Please return the lines below verbatim, beginning at the one that has "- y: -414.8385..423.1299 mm" and stopping after the one that has "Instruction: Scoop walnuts", and add no other lines.

+++ RECORDS FOR THE TASK

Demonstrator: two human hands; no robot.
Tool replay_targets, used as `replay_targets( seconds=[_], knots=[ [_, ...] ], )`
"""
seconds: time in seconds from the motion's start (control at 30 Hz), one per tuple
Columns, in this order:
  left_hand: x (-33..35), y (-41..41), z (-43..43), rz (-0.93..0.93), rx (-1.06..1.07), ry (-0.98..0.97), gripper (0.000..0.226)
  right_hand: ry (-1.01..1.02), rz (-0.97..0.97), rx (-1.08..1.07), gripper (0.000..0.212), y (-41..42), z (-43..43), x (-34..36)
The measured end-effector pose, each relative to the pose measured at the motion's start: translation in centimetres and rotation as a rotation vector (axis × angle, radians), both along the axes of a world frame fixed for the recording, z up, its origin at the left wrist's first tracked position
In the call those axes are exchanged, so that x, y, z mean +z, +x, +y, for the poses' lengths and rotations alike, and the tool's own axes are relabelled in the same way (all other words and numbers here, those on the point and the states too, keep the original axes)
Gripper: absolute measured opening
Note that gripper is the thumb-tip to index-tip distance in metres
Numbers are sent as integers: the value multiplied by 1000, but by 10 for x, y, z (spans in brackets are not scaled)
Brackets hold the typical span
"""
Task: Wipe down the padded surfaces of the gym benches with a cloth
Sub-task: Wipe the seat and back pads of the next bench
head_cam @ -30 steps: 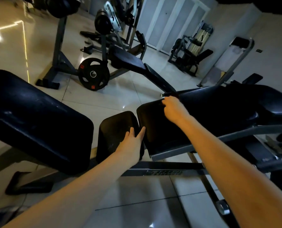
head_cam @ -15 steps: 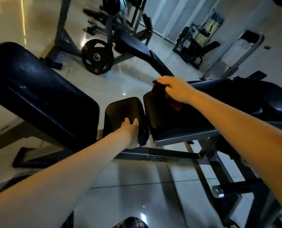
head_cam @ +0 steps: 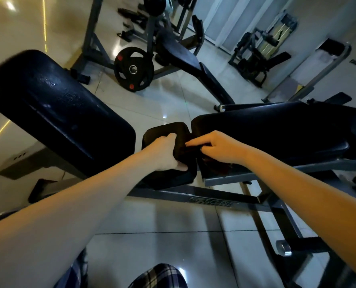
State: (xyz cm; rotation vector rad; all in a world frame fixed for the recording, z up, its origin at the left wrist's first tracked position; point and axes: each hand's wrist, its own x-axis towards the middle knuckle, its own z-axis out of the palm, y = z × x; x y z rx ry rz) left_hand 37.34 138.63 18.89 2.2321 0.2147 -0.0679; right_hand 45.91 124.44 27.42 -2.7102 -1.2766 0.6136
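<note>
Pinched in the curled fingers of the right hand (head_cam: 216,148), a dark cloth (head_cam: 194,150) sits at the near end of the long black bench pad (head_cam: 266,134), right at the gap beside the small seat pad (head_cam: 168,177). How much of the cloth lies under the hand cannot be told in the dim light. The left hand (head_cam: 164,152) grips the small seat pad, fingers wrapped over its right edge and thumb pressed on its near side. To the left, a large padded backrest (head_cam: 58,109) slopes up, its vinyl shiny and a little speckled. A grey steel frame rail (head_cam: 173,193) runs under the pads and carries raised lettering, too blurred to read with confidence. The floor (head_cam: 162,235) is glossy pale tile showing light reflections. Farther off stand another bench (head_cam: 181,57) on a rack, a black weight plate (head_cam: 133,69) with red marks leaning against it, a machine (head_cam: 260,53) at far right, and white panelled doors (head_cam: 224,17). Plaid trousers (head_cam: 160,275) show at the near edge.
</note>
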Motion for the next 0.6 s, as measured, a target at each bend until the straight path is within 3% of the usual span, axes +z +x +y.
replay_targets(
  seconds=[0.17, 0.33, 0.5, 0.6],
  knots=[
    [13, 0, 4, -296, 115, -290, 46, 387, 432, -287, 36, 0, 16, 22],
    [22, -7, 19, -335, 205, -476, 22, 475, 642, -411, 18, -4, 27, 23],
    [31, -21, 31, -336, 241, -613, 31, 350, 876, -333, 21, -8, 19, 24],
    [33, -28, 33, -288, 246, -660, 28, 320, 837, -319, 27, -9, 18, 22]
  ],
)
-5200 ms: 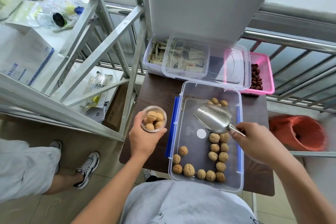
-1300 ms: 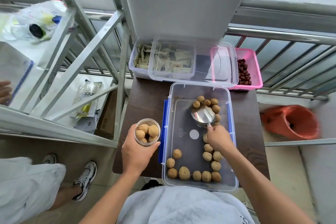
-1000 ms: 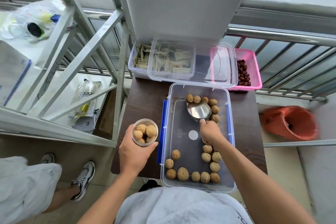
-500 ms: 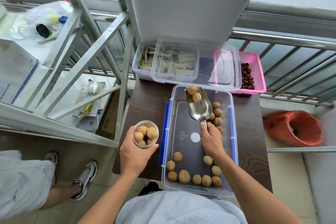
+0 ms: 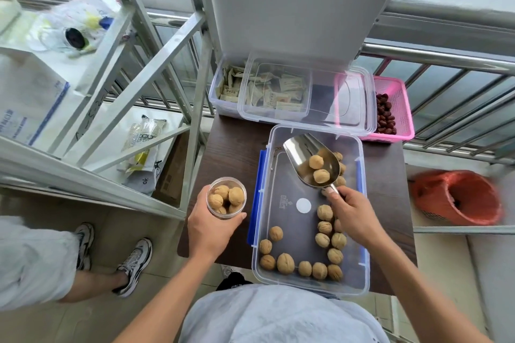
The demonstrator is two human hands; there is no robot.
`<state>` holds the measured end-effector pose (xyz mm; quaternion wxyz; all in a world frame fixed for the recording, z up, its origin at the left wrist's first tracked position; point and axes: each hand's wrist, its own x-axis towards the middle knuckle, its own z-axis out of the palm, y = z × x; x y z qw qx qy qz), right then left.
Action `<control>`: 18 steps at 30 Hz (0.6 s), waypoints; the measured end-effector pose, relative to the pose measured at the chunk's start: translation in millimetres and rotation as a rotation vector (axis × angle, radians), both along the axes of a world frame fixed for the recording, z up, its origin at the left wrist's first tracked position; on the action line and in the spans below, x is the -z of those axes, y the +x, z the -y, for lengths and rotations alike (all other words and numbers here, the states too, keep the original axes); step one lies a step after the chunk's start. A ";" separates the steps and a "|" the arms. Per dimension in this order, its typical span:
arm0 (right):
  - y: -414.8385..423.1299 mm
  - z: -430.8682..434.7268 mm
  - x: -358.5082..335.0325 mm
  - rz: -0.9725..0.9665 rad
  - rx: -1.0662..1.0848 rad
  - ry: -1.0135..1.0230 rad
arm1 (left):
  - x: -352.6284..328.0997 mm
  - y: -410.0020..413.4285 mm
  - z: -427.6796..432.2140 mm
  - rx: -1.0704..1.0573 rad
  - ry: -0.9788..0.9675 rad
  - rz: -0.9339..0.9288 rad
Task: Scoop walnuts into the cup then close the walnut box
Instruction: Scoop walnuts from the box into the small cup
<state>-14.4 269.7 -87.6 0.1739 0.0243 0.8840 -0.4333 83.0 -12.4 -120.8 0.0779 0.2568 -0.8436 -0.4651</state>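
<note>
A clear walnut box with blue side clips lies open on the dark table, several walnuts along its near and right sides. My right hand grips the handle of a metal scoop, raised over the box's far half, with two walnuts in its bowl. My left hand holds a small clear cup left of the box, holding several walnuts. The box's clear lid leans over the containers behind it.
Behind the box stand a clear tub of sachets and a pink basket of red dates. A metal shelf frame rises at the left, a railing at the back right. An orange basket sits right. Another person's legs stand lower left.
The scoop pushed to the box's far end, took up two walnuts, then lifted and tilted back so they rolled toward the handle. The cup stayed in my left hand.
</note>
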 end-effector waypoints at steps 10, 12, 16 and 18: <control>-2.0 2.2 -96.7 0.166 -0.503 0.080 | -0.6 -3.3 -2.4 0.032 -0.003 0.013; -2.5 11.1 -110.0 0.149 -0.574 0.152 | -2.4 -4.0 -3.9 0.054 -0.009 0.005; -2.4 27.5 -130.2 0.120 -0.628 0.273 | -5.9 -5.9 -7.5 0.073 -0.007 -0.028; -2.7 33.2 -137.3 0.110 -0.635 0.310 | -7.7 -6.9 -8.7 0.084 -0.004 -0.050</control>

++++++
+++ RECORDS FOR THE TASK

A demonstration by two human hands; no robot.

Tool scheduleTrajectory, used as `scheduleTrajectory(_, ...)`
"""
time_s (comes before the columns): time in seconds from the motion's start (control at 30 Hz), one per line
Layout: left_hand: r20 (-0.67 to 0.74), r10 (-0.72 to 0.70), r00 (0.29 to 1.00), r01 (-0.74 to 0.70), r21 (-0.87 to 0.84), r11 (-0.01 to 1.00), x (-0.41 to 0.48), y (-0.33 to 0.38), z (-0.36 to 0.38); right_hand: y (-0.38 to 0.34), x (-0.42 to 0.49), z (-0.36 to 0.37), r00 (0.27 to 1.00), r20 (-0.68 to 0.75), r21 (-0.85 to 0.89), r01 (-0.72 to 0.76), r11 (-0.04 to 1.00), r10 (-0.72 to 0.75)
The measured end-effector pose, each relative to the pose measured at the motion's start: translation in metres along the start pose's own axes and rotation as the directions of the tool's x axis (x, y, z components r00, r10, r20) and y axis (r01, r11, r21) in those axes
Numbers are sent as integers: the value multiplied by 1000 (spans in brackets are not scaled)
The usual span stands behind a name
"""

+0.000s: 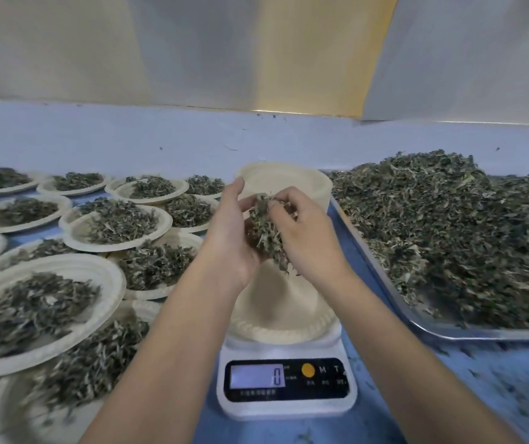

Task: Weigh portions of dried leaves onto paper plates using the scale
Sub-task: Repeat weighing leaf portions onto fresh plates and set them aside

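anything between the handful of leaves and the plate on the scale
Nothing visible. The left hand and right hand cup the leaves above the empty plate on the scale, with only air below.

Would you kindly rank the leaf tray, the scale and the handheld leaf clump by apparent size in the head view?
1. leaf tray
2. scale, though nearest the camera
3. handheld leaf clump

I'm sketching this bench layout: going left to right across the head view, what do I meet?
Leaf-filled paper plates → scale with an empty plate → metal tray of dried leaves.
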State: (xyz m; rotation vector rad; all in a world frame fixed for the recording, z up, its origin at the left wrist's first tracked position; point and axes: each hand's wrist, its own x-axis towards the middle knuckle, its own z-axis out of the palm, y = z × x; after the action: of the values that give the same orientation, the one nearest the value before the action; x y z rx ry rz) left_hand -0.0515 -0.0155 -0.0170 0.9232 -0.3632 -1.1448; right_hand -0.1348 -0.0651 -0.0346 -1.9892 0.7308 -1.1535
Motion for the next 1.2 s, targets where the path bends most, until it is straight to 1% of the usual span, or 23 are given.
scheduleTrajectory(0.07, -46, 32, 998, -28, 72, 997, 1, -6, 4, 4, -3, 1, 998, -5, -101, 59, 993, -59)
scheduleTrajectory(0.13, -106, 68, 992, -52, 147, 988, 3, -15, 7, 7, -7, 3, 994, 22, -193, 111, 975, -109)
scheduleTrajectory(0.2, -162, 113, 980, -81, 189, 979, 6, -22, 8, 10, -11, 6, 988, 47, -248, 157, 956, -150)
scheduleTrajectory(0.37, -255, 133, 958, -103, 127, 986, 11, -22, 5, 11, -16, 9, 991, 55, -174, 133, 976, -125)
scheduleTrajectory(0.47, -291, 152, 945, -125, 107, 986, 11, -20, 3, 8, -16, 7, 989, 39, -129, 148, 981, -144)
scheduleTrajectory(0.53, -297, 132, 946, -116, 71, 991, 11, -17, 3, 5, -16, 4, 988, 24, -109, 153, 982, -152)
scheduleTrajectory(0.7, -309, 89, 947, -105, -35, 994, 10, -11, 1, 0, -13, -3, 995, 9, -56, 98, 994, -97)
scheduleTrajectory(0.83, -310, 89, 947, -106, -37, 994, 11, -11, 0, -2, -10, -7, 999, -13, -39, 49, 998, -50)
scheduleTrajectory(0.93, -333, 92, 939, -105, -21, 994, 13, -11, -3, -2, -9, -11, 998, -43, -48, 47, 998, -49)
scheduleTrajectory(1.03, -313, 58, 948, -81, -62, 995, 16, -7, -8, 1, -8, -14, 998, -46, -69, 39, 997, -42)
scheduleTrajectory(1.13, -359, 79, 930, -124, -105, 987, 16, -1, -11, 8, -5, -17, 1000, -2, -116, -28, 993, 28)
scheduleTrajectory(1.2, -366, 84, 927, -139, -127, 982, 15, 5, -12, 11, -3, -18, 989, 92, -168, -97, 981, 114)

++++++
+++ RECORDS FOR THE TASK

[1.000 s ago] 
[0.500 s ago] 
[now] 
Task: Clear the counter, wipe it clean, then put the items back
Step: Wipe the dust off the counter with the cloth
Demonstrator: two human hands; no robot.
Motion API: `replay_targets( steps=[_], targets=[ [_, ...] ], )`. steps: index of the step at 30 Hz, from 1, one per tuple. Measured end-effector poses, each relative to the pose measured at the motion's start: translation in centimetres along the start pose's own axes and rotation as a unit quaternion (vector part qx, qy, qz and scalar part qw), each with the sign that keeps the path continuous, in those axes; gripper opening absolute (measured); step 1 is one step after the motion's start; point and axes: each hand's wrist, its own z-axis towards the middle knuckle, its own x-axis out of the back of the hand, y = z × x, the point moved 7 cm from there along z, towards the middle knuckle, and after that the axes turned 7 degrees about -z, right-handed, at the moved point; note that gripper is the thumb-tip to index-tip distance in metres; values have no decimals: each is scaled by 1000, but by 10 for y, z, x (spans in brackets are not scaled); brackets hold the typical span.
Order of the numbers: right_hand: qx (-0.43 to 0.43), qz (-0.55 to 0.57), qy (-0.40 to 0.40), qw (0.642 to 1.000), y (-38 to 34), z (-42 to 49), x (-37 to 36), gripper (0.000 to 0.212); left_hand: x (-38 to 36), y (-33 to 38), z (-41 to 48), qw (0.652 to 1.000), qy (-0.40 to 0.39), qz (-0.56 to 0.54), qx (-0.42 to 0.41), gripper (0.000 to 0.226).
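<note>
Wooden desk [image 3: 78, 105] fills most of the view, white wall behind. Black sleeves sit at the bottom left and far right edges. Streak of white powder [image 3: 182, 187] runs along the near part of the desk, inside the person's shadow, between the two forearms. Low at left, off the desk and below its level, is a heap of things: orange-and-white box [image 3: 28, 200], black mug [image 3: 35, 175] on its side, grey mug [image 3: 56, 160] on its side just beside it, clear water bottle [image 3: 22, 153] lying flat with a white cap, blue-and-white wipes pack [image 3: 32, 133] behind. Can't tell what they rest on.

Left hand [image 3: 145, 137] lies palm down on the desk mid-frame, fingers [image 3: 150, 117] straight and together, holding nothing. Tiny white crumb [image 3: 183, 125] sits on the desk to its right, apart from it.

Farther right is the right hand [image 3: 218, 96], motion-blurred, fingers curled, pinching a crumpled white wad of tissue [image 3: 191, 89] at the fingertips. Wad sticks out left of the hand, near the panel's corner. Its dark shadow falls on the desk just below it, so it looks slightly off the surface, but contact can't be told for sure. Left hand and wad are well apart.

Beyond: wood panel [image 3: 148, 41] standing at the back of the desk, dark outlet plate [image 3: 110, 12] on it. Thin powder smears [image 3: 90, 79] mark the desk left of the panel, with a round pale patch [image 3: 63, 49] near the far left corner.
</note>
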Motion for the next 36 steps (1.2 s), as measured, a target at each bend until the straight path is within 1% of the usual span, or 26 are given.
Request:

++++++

• OUTPUT FOR THIS EXERCISE:
  - y: -414.8385..423.1299 mm
  - z: -430.8682..434.7268 mm
  - x: -358.5082..335.0325 mm
  - rz: -0.9725..0.9665 rad
  - rx: -1.0662..1.0848 rad
  - ry: -1.0135..1.0230 rad
arm1 (left):
  - x: -352.6284..328.0997 mm
  - y: -410.0020..413.4285 mm
  - z: -427.6796..432.2140 mm
  - rx: -1.0704..1.0573 rad
  - ry: -0.9788..0.9675 rad
  - rz: -0.9339..0.9288 rad
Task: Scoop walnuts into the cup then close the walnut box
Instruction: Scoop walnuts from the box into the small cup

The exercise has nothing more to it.